◆ Stored data
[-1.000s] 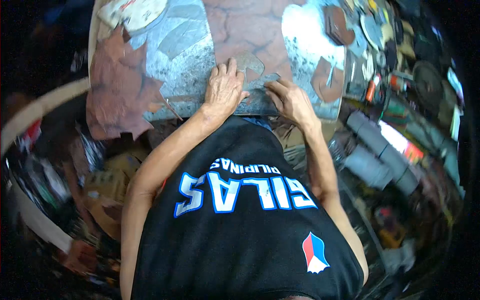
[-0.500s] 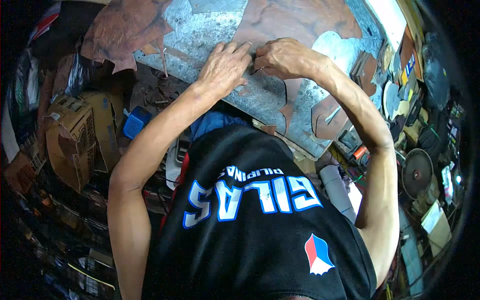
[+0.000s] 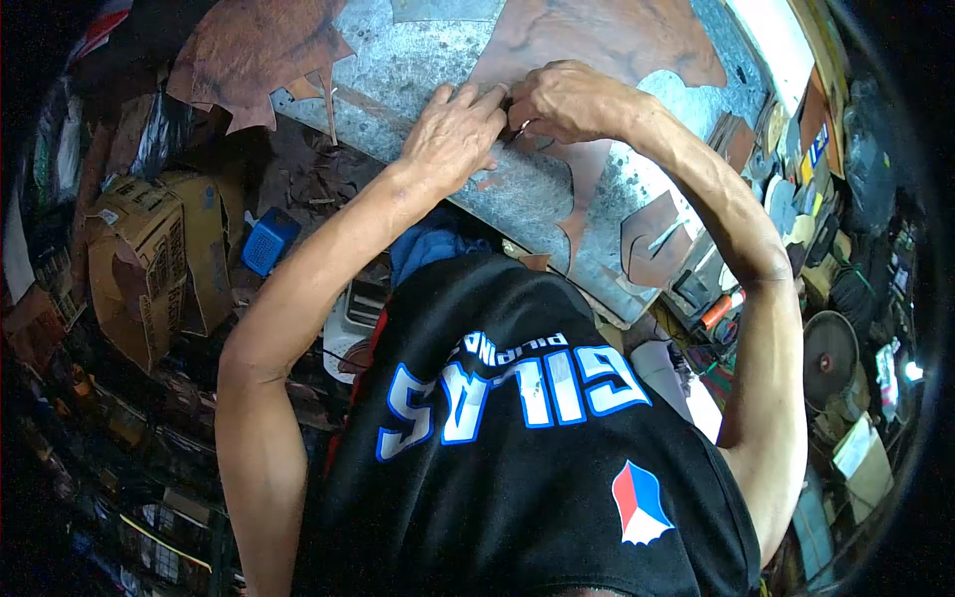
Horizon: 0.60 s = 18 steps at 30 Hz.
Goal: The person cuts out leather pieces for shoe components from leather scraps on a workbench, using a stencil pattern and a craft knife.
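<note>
My left hand (image 3: 453, 137) lies on a brown leather sheet with its fingers stretched and slightly apart, pressing down near the sheet's front edge. Close beside its fingertips, my right hand (image 3: 572, 102) is closed, fingers bent around a small metal tool (image 3: 518, 130). Only a bright glint of that tool shows, so its exact kind is hidden. The large leather sheet (image 3: 607, 42) spreads behind both hands over a scratched, grey metal-topped table (image 3: 408, 65). Narrow leather offcuts (image 3: 587, 189) lie in front of the right wrist.
Another large leather piece (image 3: 254, 60) overhangs the table's left edge. A leather scrap (image 3: 657, 239) sits near the front right corner, with stacked cut pieces (image 3: 731, 142) beyond it. On the left stand a cardboard box (image 3: 139, 269) and a blue plastic object (image 3: 269, 242). A round fan-like disc (image 3: 829, 358) is at right.
My right hand has shifted slightly up and to the right, with the metal glint showing more. My left hand stays nearly in place. The whole view has moved a little.
</note>
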Each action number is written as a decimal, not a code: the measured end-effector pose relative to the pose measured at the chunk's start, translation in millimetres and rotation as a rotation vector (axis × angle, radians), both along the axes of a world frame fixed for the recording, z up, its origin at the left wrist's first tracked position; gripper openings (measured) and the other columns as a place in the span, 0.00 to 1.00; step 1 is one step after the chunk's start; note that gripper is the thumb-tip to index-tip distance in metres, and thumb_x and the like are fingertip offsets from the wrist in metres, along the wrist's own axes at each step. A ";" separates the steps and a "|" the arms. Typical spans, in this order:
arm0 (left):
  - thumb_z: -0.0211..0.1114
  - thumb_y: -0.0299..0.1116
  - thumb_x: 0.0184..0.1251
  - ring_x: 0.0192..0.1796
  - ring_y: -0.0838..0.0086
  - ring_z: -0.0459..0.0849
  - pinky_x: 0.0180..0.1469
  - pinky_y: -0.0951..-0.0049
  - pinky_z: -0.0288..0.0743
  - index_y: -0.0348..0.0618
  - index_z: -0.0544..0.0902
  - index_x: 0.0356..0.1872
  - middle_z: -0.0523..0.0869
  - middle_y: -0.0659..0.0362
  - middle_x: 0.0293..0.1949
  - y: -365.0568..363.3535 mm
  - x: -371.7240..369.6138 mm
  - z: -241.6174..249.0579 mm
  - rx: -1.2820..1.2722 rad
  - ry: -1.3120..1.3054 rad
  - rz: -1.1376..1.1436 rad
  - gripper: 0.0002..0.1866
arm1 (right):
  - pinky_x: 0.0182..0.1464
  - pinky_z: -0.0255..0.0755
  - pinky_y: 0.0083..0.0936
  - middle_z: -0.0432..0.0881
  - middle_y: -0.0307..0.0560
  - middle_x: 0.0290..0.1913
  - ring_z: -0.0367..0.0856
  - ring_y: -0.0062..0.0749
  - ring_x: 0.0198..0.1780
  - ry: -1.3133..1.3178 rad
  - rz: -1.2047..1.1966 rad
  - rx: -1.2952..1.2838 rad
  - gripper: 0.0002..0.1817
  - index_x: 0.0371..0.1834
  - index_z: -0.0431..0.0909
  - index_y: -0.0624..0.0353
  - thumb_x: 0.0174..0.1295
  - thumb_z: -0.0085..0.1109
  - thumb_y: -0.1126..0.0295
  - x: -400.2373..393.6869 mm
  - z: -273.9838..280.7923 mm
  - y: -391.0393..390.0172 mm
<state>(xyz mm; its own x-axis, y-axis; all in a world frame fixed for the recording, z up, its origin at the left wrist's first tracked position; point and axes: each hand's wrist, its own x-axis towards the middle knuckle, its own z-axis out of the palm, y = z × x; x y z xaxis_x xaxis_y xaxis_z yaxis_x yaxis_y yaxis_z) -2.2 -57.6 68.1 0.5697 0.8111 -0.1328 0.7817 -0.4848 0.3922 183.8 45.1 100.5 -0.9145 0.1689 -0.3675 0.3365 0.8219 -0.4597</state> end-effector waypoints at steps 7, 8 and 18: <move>0.78 0.41 0.49 0.68 0.59 0.71 0.65 0.58 0.67 0.38 0.81 0.51 0.73 0.52 0.68 1.1 -0.6 -2.4 -0.016 -0.014 -0.003 0.29 | 0.53 0.76 0.41 0.86 0.43 0.42 0.83 0.45 0.48 -0.047 -0.037 -0.007 0.10 0.41 0.87 0.53 0.56 0.68 0.66 -0.2 -2.2 0.7; 0.78 0.40 0.48 0.68 0.59 0.71 0.65 0.58 0.67 0.38 0.81 0.51 0.73 0.52 0.68 0.8 -1.1 -3.4 -0.012 -0.035 0.006 0.29 | 0.53 0.76 0.41 0.86 0.43 0.42 0.83 0.45 0.48 -0.048 -0.037 -0.008 0.10 0.41 0.87 0.53 0.56 0.68 0.66 1.1 -3.7 0.8; 0.78 0.39 0.47 0.68 0.59 0.71 0.65 0.58 0.68 0.37 0.81 0.49 0.73 0.53 0.68 0.4 -2.6 -4.6 -0.027 -0.078 0.028 0.27 | 0.53 0.76 0.41 0.86 0.44 0.40 0.84 0.45 0.48 -0.049 -0.033 -0.030 0.09 0.39 0.86 0.55 0.57 0.66 0.66 0.5 -3.8 -4.0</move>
<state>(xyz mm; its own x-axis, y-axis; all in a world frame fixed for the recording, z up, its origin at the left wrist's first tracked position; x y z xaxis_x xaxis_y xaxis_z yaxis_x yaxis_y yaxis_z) -4.7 -57.1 63.5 0.5565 0.8234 -0.1104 0.7611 -0.4520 0.4652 184.3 41.1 96.7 -0.8894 0.1872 -0.4170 0.3862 0.7957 -0.4665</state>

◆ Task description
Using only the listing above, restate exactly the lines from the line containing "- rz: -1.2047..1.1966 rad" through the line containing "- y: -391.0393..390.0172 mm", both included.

◆ Solved exercise
  - rz: -1.2047..1.1966 rad
  - rx: -1.2952..1.2838 rad
  - gripper: 0.0002..0.1817
  - index_x: 0.0371..0.1834
  - index_z: -0.0431..0.0909
  - index_y: -0.0624..0.0353
  - thumb_x: 0.0174..0.1295
  - thumb_z: -0.0085..0.1109
  - thumb_y: -0.1126..0.0295
  - x: -400.2373..393.6869 mm
  - z: -273.9838..280.7923 mm
  - y: -391.0393..390.0172 mm

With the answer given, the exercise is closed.